## TASK BRIEF
The answer should match the entries that follow exactly, except that no image appears in it.

Dataset records
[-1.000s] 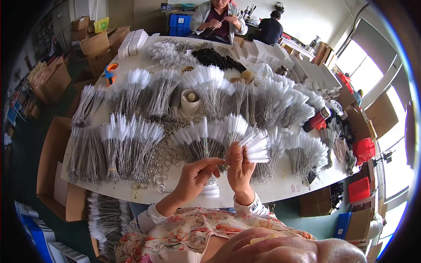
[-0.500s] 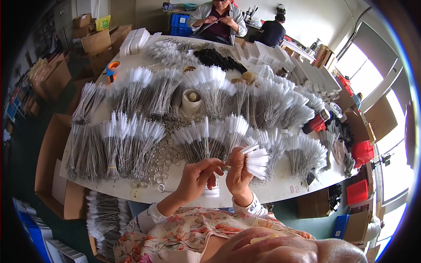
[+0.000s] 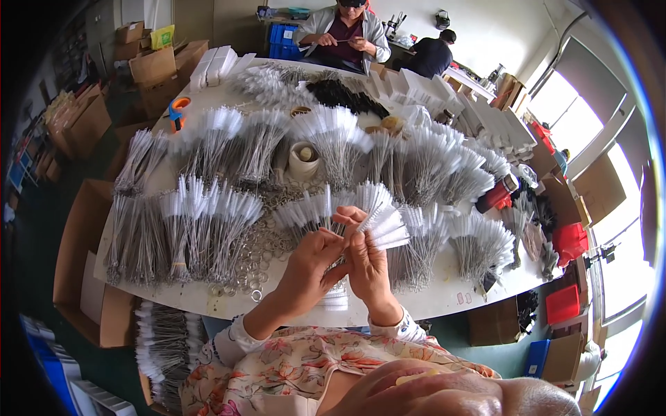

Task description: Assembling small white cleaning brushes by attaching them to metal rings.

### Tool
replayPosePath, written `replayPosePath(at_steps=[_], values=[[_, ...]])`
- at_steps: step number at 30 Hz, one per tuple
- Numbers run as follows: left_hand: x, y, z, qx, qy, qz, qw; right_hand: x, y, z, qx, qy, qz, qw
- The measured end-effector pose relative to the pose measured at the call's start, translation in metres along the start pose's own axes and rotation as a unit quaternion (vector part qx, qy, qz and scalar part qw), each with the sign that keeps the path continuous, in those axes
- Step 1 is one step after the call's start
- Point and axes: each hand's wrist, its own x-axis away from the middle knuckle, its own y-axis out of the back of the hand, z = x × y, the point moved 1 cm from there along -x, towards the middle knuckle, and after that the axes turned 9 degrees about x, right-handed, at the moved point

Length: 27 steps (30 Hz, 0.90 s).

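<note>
My right hand (image 3: 368,270) grips a bundle of white-bristled wire brushes (image 3: 387,234), their heads fanned out up and to the right. Pressed close against it, my left hand (image 3: 312,263) has thumb and fingers pinched together; whatever lies between them is hidden. Behind both hands stands a row of similar brushes (image 3: 305,213), bristles up. Loose metal rings (image 3: 260,260) are scattered on the white table (image 3: 277,305) left of my left hand. A small stack of white strips (image 3: 335,299) lies below my wrists.
More brush bunches (image 3: 208,215) stand across the table around a white tape roll (image 3: 303,166). Orange-and-blue tape dispenser (image 3: 177,114) sits far left. Dark red jar (image 3: 496,194) is at the right. An open carton (image 3: 104,305) adjoins the left edge. Across the table, a person (image 3: 343,41) handles a thin item.
My hands have come together, the left moving right and up against the right. The brush bundle has shifted up and left, its heads more widely fanned. The person opposite has lowered their hands.
</note>
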Motion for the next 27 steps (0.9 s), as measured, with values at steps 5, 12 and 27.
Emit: replayPosePath(at_steps=[5,12,27], values=[[0.007,0.005,-0.002,-0.012,0.106,0.06,0.993,0.005,-0.005,0.002,-0.03,-0.117,0.041,0.992],[0.009,0.01,-0.005,-0.023,0.114,0.079,0.99,0.01,-0.016,0.001,0.079,-0.048,0.058,0.994],[-0.004,0.042,-0.007,0.004,0.028,-0.076,0.997,-0.002,0.02,0.007,0.217,0.026,-0.028,0.975]])
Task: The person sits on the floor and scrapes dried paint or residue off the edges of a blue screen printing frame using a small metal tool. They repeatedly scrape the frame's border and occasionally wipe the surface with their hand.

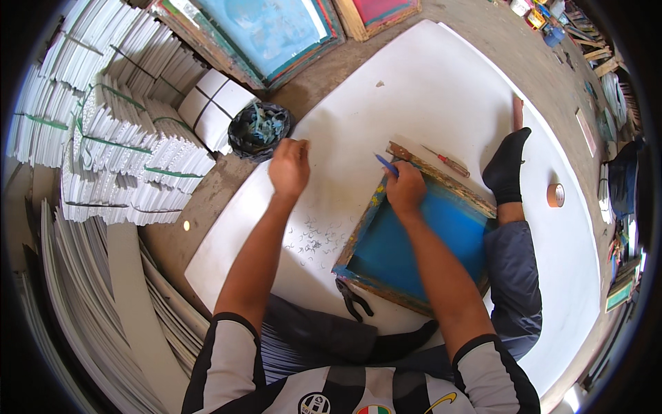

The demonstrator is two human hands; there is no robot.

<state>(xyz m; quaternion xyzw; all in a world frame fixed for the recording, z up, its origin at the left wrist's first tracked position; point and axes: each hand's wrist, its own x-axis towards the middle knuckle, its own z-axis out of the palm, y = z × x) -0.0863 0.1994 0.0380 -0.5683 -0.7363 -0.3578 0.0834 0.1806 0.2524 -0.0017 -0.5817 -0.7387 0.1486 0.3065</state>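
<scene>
My right hand (405, 188) grips a blue-handled tool (387, 164) at the far corner of a wooden screen frame with blue mesh (407, 245), which lies tilted on a white sheet (427, 90). My left hand (289, 168) hovers over the white sheet to the left of the frame, fingers curled; whether anything small is in it I cannot tell. Several small bent staples (314, 240) lie scattered on the sheet between my arms. Black pliers (353, 298) rest by the frame's near corner. A red-handled screwdriver (448, 163) lies just beyond the frame.
A black bag of scraps (258, 130) stands past my left hand. Bundled white stacks (117, 131) fill the left side. More screen frames (262, 34) lean at the top. My socked foot (507, 165) and a tape roll (556, 194) are at the right.
</scene>
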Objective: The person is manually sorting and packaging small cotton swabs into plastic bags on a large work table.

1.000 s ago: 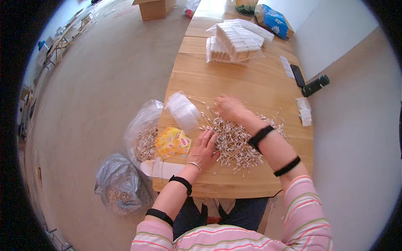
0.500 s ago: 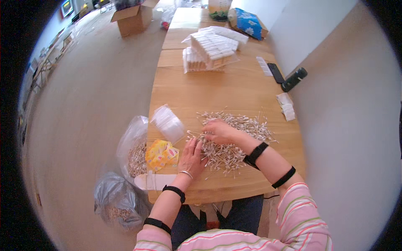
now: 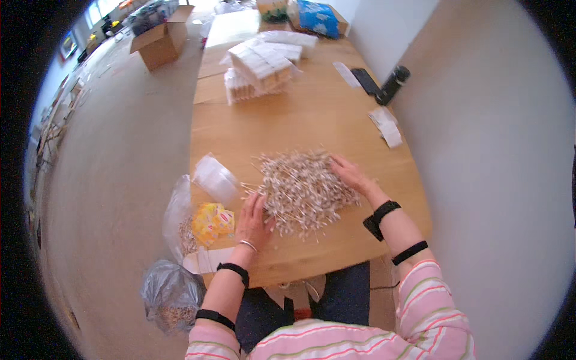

## PROBLEM SOLUTION
[-1.000s] 
[-0.500s] 
[+0.000s] 

Task description: Assembling small white cleaning brushes by attaching them to metal rings.

### Tool
replayPosePath, written `replayPosePath(at_steps=[_], values=[[_, ...]])`
- at_steps: step number at 30 Hz, one per tuple
- Numbers run as follows: left_hand: x, y, z, qx, qy, qz, qw; right_hand: x, y, z, qx, qy, qz, qw
- The measured end-effector pose relative to the pose measured at the call's start, translation in metres along the start pose's own axes and rotation as a unit quaternion (vector part qx, qy, qz and scalar part qw), each with the sign that keeps the path continuous, in those axes
- Step 1 is one step after the call's start
- Point and axes: each hand's wrist, its own x-axis away from the middle knuckle, its own y-axis out of the back of the hand, z = x × y, the point moved 1 cm from there along -x, towards the middle knuckle, and after that the axes turned 9 degrees about x, right-handed, at the moved point

Length: 27 steps (30 Hz, 0.90 s).

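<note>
My right hand (image 3: 368,270) grips a bundle of white-bristled wire brushes (image 3: 387,234), their heads fanned out up and to the right. Pressed close against it, my left hand (image 3: 312,263) has thumb and fingers pinched together; whatever lies between them is hidden. Behind both hands stands a row of similar brushes (image 3: 305,213), bristles up. Loose metal rings (image 3: 260,260) are scattered on the white table (image 3: 277,305) left of my left hand. A small stack of white strips (image 3: 335,299) lies below my wrists.
More brush bunches (image 3: 208,215) stand across the table around a white tape roll (image 3: 303,166). Orange-and-blue tape dispenser (image 3: 177,114) sits far left. Dark red jar (image 3: 496,194) is at the right. An open carton (image 3: 104,305) adjoins the left edge. Across the table, a person (image 3: 343,41) handles a thin item.
My hands have come together, the left moving right and up against the right. The brush bundle has shifted up and left, its heads more widely fanned. The person opposite has lowered their hands.
</note>
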Motion for the next 27 steps (0.9 s), as measured, with values at steps 5, 12 and 27.
Emit: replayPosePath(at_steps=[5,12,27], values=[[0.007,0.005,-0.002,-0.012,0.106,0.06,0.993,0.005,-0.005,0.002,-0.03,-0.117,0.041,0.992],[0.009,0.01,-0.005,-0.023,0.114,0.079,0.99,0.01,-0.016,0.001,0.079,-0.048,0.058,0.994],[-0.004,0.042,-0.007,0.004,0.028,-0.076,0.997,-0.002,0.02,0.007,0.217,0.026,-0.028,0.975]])
Task: The person sits on the floor and scrapes dried paint or residue off the edges of a blue screen printing frame using a small metal tool. They repeatedly scrape the frame's border and occasionally wipe the surface with their hand.


The demonstrator is two human hands; there is no robot.

<state>(xyz m; quaternion xyzw; all in a world frame fixed for the recording, z up, its origin at the left wrist's first tracked position; point and axes: each hand's wrist, its own x-axis towards the middle knuckle, its own z-axis out of the palm, y = z × x) -0.0863 0.1994 0.0380 -0.5683 -0.7363 -0.3578 0.0834 0.1806 0.2524 -0.0017 -0.5817 -0.7387 0.1486 0.3065</state>
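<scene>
My right hand (405, 188) grips a blue-handled tool (387, 164) at the far corner of a wooden screen frame with blue mesh (407, 245), which lies tilted on a white sheet (427, 90). My left hand (289, 168) hovers over the white sheet to the left of the frame, fingers curled; whether anything small is in it I cannot tell. Several small bent staples (314, 240) lie scattered on the sheet between my arms. Black pliers (353, 298) rest by the frame's near corner. A red-handled screwdriver (448, 163) lies just beyond the frame.
A black bag of scraps (258, 130) stands past my left hand. Bundled white stacks (117, 131) fill the left side. More screen frames (262, 34) lean at the top. My socked foot (507, 165) and a tape roll (556, 194) are at the right.
</scene>
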Objective: The person is manually sorting and packaging small cotton swabs into plastic bags on a large work table.

1.000 s ago: 
0.500 s ago: 
now: 

There is nothing more to the output.